__Your assignment__:
Determine how many lines in the records hold "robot", then give that number by itself.

__Input data__:
*** Block opens ***

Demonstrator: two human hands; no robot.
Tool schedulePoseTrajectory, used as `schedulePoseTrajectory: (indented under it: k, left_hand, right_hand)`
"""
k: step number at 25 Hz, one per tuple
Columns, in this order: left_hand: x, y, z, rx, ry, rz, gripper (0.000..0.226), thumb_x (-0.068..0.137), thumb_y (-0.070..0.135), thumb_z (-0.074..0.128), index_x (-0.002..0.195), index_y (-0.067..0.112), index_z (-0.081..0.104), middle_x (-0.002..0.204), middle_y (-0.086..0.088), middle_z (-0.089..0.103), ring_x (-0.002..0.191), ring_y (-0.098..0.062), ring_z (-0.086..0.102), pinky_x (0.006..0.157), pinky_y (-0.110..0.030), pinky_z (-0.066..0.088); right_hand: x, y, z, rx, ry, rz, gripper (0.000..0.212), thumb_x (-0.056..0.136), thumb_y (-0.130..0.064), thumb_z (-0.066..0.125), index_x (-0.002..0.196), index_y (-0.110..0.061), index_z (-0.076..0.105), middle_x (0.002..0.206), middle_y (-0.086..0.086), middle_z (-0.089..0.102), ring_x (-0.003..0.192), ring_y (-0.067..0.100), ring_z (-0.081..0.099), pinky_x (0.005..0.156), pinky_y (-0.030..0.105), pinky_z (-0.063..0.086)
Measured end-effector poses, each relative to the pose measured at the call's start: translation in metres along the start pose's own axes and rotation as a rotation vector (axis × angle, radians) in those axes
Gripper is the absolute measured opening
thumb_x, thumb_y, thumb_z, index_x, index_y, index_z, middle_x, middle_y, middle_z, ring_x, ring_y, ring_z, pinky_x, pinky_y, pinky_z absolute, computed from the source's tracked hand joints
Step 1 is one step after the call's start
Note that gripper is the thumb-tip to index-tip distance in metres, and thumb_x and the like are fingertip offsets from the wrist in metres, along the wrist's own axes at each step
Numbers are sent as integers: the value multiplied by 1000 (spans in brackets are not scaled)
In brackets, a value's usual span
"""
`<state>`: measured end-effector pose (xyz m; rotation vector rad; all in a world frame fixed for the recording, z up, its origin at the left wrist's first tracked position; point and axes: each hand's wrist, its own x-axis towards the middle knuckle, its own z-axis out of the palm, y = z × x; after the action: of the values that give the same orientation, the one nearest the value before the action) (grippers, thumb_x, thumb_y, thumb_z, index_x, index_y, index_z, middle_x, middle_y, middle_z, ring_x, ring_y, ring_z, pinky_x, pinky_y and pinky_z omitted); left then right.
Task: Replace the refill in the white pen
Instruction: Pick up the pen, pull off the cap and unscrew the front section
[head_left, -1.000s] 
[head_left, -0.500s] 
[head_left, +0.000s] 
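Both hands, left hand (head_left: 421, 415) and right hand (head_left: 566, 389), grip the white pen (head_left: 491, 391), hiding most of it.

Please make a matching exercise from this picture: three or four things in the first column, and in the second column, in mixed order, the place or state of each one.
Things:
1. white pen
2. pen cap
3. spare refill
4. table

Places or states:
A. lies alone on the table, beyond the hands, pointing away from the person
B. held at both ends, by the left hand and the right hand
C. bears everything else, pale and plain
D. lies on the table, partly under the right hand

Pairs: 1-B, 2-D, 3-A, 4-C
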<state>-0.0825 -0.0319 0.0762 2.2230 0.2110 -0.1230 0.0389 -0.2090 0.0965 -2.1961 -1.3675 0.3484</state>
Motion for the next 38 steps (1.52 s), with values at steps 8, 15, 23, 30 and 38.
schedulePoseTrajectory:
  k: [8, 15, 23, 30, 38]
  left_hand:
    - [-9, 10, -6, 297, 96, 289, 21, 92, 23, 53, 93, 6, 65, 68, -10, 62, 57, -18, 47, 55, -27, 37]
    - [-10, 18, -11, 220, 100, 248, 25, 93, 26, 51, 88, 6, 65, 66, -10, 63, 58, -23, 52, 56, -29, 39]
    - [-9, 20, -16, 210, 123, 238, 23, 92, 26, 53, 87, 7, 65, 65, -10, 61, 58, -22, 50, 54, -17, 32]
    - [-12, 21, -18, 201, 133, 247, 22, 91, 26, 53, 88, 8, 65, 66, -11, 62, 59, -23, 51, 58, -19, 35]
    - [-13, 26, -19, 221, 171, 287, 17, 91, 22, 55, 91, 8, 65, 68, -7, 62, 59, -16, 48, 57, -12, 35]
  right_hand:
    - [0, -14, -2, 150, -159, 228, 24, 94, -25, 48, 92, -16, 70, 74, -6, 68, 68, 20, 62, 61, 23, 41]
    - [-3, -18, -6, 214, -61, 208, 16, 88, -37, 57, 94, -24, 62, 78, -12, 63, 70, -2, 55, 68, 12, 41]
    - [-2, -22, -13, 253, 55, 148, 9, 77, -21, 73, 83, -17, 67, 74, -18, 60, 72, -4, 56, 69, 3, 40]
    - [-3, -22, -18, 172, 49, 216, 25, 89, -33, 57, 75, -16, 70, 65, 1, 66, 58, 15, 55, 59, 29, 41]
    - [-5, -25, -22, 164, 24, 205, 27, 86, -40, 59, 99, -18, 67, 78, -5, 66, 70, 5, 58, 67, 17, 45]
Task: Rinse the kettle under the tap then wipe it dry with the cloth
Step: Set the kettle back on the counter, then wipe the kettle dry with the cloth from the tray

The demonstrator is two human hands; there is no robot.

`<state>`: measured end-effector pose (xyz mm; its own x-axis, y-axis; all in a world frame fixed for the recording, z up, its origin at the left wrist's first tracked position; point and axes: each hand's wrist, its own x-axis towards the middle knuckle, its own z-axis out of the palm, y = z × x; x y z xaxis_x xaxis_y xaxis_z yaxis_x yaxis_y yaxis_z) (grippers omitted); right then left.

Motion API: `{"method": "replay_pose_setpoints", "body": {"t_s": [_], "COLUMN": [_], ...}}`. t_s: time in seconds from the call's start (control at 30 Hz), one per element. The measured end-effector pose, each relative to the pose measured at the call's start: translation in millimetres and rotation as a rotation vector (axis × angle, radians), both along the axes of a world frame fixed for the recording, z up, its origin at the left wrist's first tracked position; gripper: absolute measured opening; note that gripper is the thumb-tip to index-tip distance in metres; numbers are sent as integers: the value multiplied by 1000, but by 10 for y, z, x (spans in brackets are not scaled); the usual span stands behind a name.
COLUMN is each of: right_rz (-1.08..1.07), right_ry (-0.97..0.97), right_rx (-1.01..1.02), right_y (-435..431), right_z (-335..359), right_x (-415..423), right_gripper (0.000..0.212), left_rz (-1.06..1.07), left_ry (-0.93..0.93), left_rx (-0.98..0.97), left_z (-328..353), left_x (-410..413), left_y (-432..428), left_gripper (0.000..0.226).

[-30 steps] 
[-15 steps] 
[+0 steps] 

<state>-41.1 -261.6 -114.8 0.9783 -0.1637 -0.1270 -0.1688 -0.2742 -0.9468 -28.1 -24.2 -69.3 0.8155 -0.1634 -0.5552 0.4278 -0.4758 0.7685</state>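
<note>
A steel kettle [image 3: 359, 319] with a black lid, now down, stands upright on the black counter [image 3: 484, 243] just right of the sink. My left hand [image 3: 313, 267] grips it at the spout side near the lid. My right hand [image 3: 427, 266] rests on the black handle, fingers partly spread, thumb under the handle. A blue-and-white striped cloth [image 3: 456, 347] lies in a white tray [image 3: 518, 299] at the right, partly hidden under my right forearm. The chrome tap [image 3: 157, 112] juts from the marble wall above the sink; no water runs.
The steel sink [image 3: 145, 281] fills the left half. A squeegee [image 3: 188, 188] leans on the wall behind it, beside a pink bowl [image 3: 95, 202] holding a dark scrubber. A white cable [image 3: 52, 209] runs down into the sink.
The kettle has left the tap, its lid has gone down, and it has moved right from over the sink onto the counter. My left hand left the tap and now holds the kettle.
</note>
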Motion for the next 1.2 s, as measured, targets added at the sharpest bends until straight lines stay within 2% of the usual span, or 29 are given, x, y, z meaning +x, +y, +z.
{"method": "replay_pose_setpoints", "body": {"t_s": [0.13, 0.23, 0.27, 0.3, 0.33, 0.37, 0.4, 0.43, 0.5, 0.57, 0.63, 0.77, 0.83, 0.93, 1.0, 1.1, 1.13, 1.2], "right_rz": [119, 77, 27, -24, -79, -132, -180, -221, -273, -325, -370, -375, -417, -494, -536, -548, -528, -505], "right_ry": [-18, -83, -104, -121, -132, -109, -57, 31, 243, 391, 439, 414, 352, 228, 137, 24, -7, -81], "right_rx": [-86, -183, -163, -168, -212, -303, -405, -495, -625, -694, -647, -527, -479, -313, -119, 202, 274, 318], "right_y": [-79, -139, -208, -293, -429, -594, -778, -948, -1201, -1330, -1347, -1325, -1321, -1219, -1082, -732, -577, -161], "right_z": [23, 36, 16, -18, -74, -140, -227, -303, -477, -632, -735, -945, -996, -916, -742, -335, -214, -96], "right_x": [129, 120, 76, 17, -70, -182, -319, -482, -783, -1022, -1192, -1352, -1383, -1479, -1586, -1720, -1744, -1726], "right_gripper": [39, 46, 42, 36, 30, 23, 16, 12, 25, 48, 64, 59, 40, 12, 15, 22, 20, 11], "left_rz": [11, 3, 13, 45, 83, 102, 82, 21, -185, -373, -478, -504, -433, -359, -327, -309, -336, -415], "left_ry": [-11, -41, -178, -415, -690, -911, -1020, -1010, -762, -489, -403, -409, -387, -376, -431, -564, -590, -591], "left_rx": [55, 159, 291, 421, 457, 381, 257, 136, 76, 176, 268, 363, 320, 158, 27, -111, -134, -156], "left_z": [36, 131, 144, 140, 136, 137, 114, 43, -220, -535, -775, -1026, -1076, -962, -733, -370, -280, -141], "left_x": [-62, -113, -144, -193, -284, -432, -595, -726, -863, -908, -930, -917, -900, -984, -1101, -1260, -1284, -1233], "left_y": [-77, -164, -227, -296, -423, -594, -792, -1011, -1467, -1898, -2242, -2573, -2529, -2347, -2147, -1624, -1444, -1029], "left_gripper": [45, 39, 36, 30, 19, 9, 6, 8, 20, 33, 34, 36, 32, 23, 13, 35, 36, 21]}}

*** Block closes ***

__Expected answer__:
2